Dataset records
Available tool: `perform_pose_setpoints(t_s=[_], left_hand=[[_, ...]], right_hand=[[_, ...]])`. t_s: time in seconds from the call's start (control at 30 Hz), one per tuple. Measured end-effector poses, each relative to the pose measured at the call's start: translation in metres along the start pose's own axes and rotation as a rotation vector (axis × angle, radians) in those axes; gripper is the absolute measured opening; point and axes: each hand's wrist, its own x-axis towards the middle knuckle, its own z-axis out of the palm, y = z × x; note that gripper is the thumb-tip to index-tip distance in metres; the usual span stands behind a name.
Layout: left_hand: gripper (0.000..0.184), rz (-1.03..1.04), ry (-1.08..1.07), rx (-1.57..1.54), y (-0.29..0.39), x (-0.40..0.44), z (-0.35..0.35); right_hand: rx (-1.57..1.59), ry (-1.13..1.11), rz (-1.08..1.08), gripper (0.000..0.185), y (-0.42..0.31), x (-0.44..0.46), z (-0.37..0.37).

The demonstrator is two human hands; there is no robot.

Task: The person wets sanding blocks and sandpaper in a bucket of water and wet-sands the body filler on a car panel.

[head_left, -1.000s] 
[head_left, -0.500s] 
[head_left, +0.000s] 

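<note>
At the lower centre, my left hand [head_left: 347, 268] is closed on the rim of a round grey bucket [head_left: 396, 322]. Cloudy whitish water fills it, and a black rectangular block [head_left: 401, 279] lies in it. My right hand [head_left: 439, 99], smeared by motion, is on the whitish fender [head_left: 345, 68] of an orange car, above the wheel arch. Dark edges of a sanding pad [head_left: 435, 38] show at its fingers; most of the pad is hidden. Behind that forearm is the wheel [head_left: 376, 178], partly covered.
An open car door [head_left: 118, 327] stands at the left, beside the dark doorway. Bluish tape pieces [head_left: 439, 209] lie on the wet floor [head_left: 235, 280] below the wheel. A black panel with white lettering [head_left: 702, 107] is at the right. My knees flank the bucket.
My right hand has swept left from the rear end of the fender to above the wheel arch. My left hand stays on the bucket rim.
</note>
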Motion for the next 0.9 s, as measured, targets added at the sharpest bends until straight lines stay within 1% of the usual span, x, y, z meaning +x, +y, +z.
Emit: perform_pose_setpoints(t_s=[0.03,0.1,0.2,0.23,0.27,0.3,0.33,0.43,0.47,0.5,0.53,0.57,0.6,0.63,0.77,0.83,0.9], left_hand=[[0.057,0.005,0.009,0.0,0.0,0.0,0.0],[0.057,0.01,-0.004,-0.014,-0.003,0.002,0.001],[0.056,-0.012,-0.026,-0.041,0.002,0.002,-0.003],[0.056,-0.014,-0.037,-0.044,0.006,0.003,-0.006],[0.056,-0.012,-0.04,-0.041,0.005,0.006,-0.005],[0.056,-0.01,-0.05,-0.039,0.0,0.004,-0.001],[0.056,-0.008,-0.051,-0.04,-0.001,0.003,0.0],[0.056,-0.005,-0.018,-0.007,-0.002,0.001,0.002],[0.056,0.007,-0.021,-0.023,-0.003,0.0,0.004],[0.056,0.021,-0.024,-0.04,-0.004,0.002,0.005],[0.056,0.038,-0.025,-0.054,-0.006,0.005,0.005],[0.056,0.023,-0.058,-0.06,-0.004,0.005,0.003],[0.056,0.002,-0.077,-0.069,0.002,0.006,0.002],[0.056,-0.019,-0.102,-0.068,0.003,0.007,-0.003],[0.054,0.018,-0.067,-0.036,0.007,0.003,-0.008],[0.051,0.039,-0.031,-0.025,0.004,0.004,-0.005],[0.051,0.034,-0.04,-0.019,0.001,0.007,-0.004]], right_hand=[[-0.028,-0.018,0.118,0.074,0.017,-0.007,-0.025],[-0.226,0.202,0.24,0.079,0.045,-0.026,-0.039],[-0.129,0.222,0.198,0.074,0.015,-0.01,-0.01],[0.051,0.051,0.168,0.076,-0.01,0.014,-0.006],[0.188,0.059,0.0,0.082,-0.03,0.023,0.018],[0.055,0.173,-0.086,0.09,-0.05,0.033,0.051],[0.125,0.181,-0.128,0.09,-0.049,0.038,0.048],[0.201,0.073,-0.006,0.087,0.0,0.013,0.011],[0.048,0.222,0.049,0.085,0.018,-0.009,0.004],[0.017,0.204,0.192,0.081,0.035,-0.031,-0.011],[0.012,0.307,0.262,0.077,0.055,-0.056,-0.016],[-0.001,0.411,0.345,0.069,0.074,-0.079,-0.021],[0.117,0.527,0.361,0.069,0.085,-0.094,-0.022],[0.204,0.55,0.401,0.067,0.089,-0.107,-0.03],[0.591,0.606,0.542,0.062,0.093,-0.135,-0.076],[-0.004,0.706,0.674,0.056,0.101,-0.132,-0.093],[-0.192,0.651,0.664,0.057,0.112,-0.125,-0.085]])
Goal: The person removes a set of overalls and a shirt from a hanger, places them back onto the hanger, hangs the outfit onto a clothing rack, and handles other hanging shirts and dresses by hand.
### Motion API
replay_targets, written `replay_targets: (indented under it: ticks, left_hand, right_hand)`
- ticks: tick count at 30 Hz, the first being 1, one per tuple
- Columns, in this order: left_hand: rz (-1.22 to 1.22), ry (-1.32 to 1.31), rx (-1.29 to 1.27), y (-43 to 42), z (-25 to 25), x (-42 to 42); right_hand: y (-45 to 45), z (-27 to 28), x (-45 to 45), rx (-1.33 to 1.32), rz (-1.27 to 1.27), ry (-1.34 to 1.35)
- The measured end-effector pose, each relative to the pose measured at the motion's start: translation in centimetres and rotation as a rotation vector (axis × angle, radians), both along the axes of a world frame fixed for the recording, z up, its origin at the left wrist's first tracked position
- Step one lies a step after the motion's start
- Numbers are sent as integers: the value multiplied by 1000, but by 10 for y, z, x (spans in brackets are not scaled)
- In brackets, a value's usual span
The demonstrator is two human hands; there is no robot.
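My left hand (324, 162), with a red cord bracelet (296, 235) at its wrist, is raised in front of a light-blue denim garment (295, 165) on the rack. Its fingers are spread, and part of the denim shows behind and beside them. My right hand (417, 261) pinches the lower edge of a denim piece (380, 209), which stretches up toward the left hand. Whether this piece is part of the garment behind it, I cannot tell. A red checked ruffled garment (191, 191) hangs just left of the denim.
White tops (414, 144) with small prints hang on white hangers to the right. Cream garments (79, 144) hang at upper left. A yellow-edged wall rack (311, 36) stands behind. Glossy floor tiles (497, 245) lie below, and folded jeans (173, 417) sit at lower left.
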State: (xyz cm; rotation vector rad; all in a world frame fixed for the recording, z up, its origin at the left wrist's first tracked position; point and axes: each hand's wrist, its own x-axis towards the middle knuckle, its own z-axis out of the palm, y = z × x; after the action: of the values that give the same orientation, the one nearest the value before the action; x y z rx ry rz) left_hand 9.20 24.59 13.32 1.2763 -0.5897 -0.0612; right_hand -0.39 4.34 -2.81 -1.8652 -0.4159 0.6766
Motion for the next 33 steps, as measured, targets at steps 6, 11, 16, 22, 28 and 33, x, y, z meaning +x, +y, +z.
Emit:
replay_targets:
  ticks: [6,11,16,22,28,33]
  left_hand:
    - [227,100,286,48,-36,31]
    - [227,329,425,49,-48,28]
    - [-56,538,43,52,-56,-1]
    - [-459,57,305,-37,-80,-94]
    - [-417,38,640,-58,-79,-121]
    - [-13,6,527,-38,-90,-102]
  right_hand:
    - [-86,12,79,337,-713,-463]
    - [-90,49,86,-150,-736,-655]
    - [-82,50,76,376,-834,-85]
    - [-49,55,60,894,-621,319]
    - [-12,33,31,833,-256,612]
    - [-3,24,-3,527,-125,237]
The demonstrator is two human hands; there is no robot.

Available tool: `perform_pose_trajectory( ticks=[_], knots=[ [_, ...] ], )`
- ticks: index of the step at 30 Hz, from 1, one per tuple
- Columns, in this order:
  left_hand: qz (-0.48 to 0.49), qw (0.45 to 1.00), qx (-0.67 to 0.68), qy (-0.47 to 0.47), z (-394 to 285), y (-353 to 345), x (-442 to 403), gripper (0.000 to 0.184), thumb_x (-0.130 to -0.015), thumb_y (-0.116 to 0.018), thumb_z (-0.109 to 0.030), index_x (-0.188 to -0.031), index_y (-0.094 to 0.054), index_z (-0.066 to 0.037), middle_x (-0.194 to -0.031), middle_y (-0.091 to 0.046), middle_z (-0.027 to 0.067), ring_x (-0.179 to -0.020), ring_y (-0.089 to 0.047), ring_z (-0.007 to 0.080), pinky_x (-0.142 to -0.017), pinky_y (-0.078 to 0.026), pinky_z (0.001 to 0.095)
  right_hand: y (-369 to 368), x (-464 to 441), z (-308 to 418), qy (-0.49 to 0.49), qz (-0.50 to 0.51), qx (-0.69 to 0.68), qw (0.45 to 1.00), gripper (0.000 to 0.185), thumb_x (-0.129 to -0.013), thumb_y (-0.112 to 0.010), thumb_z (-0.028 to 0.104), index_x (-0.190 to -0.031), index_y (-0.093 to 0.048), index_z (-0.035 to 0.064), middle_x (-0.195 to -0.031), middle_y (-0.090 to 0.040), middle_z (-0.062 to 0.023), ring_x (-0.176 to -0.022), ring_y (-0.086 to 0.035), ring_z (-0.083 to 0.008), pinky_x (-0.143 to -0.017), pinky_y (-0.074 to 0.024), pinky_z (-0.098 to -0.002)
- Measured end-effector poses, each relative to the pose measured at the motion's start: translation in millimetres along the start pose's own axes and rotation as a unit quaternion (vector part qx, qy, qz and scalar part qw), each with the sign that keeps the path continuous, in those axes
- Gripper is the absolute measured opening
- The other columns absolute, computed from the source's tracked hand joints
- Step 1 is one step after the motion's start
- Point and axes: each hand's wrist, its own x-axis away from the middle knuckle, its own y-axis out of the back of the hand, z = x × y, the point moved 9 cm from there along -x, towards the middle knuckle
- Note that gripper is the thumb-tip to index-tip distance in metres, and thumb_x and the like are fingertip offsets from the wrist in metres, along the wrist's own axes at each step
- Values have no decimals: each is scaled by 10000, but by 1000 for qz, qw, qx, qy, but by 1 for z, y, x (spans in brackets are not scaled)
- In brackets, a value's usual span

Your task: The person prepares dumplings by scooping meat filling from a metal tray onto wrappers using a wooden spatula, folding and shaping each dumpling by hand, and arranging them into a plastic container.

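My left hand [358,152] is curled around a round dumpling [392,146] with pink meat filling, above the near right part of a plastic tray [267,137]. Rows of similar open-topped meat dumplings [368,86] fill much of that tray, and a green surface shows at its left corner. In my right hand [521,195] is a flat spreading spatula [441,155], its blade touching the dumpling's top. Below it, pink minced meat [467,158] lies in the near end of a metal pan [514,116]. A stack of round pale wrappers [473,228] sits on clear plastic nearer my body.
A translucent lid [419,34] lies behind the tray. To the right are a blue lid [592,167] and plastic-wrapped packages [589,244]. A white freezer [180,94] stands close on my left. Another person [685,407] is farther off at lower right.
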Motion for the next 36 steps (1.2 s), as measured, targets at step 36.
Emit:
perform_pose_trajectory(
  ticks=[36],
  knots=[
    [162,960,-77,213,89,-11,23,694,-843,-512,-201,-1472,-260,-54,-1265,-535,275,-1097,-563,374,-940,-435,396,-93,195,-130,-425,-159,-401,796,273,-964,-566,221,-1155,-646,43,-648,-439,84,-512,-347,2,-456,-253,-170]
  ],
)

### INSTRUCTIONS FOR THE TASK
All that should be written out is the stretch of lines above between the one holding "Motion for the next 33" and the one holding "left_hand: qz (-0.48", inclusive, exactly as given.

### REPLY TO THE TASK
Motion for the next 33 steps, as measured, targets at steps 6, 11, 16, 22, 28 and 33, x, y, z meaning +x, +y, +z.
Emit:
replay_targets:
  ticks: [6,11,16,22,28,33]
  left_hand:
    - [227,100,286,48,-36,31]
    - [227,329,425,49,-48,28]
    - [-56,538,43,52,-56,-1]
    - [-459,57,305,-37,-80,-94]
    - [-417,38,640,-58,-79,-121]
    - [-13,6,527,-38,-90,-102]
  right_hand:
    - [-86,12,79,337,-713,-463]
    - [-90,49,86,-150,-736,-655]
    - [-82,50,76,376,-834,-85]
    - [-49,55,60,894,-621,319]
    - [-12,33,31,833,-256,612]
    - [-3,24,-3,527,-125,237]
The demonstrator is two human hands; there is no robot.

Available tool: `perform_pose_trajectory( ticks=[_], knots=[ [_, ...] ], )`
- ticks: index of the step at 30 Hz, from 1, one per tuple
- Columns, in this order:
  left_hand: qz (-0.48 to 0.49), qw (0.45 to 1.00), qx (-0.67 to 0.68), qy (-0.47 to 0.47), z (-394 to 285), y (-353 to 345), x (-442 to 403), gripper (0.000 to 0.184), thumb_x (-0.130 to -0.015), thumb_y (-0.116 to 0.018), thumb_z (-0.109 to 0.030), index_x (-0.188 to -0.031), index_y (-0.094 to 0.054), index_z (-0.066 to 0.037), middle_x (-0.194 to -0.031), middle_y (-0.091 to 0.046), middle_z (-0.027 to 0.067), ring_x (-0.179 to -0.020), ring_y (-0.089 to 0.047), ring_z (-0.007 to 0.080), pinky_x (-0.142 to -0.017), pinky_y (-0.078 to 0.026), pinky_z (0.001 to 0.095)

The output given is complete.